— Work to be completed —
Check every line of the material for the word "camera". Copy those that have it.
---------- Study material
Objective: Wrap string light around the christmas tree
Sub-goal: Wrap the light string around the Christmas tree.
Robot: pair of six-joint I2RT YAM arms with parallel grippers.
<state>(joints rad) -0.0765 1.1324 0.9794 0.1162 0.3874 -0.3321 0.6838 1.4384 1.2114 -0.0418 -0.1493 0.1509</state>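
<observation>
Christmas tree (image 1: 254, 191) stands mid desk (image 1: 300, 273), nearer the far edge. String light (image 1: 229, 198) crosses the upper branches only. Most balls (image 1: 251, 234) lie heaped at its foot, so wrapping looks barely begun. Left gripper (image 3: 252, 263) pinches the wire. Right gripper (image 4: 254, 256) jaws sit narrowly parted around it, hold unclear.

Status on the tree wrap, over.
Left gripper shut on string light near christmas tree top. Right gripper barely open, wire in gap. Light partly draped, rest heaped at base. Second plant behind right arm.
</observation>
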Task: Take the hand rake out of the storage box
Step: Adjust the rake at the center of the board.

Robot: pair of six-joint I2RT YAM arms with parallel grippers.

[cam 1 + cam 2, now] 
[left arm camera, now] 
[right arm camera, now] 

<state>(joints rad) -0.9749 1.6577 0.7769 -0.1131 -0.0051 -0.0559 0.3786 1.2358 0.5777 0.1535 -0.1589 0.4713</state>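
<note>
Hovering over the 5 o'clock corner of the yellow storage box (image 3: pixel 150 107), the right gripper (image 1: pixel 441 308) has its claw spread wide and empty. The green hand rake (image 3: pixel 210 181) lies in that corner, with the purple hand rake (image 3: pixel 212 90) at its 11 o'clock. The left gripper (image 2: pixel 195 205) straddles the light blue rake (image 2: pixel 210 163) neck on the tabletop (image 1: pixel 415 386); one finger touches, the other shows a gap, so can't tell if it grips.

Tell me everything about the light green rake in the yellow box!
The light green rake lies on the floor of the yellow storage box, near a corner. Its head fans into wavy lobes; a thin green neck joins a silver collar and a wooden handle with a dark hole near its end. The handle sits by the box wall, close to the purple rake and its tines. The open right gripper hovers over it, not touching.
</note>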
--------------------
— Output of the exercise —
[left arm camera, now] 
[right arm camera, now] 

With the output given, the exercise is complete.